Based on the information he had received and the appellant's conduct, Officer Horne had a reasonable suspicion that the appellant was engaged in a criminal activity, and that he could briefly detain him for questioning. Terry v. Ohio, 392 U.S. 1, 88 S.Ct. 1868, 20 L.Ed.2d 889 (1968). When Horne saw what appeared to be crack cocaine in the appellant's mouth, his suspicion was sufficiently confirmed to supply him probable cause to seize the substance. Warden v. Hayden, 387 U.S. 294, 87 S.Ct. 1642, 18 L.Ed.2d 782 (1967). The appellant's subsequent refusal to spit the substance out created a great likelihood that the evidence would be destroyed, and the officers properly intervened. Based on the uncontested testimony, Officers Horne and Smith were engaged in their duties as law enforcement officers when the appellant struck Officer Horne.

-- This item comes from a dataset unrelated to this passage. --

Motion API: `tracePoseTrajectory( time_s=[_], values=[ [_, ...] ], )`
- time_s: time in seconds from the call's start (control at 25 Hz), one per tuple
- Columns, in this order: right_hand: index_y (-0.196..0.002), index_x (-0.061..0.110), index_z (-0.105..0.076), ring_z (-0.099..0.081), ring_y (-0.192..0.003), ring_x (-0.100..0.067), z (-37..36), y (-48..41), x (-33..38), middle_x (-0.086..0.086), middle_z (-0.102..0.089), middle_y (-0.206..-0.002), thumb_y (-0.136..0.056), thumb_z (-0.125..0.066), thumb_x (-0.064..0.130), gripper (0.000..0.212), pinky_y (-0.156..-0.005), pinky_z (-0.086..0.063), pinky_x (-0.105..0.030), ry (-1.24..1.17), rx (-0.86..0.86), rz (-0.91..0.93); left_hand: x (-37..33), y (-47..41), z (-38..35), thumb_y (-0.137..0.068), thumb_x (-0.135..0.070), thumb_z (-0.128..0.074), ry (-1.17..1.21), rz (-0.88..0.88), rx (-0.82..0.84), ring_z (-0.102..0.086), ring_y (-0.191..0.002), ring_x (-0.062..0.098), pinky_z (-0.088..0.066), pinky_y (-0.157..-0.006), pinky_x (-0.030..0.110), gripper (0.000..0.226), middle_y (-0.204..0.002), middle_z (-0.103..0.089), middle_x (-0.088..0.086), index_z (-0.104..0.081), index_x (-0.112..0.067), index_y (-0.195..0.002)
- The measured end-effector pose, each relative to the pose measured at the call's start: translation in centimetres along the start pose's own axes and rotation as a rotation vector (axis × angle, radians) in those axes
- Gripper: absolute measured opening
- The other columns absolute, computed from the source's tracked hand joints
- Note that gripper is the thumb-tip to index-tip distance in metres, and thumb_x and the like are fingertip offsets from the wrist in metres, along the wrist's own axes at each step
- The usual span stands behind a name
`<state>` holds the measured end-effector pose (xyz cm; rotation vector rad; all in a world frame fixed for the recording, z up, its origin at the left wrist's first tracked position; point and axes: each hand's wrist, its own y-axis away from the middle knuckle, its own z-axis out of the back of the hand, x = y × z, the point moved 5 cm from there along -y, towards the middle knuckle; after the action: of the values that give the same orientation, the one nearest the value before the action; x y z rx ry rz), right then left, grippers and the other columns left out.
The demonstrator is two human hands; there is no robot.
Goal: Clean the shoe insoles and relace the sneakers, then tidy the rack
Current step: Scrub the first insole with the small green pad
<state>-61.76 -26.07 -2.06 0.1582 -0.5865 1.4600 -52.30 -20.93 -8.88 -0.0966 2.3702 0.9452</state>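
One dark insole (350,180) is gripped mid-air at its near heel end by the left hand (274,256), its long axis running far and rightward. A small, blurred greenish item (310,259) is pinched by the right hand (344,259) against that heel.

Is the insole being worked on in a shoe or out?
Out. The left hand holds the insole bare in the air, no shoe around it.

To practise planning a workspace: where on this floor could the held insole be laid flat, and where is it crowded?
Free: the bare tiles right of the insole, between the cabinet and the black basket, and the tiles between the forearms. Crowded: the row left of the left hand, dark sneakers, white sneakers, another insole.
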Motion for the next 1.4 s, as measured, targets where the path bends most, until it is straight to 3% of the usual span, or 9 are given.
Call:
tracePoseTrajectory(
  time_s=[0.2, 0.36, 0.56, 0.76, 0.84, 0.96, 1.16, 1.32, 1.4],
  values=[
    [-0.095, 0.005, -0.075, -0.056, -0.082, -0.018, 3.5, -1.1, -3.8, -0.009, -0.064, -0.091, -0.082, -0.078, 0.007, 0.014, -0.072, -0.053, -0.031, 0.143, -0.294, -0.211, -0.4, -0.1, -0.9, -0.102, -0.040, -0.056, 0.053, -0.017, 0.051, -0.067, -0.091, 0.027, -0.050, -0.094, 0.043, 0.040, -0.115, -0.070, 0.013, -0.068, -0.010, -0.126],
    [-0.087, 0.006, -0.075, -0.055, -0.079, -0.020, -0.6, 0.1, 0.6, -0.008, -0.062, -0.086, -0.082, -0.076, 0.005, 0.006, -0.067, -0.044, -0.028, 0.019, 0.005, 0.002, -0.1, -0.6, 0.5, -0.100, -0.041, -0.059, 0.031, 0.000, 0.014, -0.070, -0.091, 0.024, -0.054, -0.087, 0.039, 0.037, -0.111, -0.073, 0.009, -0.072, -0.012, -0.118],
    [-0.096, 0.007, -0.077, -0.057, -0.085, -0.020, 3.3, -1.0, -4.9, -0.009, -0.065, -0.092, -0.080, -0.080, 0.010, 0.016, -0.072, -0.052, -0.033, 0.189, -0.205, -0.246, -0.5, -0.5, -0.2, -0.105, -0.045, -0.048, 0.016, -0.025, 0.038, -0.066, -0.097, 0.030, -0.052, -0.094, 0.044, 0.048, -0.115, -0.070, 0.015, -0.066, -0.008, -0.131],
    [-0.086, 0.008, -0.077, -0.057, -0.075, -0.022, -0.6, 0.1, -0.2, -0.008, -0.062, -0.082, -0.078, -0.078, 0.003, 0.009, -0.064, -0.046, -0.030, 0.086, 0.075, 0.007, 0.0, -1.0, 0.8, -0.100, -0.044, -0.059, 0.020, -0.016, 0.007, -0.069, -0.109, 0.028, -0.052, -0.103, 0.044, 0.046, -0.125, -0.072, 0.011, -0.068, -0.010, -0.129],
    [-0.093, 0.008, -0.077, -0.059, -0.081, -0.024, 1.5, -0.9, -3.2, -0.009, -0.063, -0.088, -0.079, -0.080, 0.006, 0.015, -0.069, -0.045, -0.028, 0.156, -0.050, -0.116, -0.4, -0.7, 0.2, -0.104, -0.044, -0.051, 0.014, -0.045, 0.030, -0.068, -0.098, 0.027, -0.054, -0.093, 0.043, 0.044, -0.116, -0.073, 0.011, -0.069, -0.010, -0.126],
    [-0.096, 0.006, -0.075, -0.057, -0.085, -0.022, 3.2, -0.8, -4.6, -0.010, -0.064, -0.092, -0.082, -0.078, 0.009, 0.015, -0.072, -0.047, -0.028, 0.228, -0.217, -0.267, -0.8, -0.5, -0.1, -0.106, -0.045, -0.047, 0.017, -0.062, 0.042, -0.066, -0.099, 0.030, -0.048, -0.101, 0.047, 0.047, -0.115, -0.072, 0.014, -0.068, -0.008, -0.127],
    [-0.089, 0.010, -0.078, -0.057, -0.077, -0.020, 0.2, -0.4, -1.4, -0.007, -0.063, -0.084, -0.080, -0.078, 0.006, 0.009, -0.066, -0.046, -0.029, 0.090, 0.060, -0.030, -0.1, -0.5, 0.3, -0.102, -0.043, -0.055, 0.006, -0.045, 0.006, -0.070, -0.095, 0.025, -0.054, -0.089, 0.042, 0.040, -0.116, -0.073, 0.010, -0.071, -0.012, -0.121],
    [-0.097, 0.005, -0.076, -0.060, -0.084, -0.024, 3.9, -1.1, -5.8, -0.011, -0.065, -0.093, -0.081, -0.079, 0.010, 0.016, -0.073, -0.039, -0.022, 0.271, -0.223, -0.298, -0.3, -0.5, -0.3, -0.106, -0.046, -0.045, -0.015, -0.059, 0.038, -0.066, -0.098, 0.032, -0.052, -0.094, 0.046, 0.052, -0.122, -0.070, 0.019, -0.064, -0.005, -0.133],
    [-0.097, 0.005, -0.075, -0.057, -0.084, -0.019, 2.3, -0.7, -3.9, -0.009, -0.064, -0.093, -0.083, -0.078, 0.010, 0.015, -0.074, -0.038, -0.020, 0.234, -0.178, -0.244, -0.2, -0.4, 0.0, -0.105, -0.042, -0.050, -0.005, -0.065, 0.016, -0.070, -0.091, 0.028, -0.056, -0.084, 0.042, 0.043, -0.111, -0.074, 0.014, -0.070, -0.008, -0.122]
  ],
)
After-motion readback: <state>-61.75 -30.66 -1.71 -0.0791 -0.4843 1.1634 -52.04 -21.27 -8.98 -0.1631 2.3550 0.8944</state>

The appellant contends that the trial court's order does not state the evidence relied on by the judge and that therefore, it does not meet the standard set out in Rule 27.6(f), Ala.R.Crim.P. According to the record, the trial court's written entry of judgment states the following:
“Upon hearing testimony court finds substantial evidence that [Defendant] has committed offense of harassment & probation is revoked.”
This order does not satisfy the “evidence” requirement of Rule 27.6(f) and Armstrong v. State, 294 Ala. 100, 312 So.2d 620 (1975). See Scarbrough v. State, 709 So.2d 82 (Ala.Cr.App.1997); Hairgrove v. State, 668 So.2d 887 (Ala.Cr.App.1995). Therefore, this cause is due to be remanded to the trial court with instructions to enter the reasons for revoking the appellant's probation and the evidence relied upon. A return should be made with this Court within 45 days of the release of this opinion.
REMANDED WITH INSTRUCTIONS. *
FOOTNOTE. Note from the reporter of decisions: On October 23, 1998, on return to remand, the Court of Criminal Appeals affirmed, without opinion. On December 18, 1998, that court denied rehearing, no opinion. On May 14, 1999, the Supreme Court denied certiorari review, without opinion (1980584).
LONG, P.J., and COBB, BROWN, and BASCHAB, JJ., concur.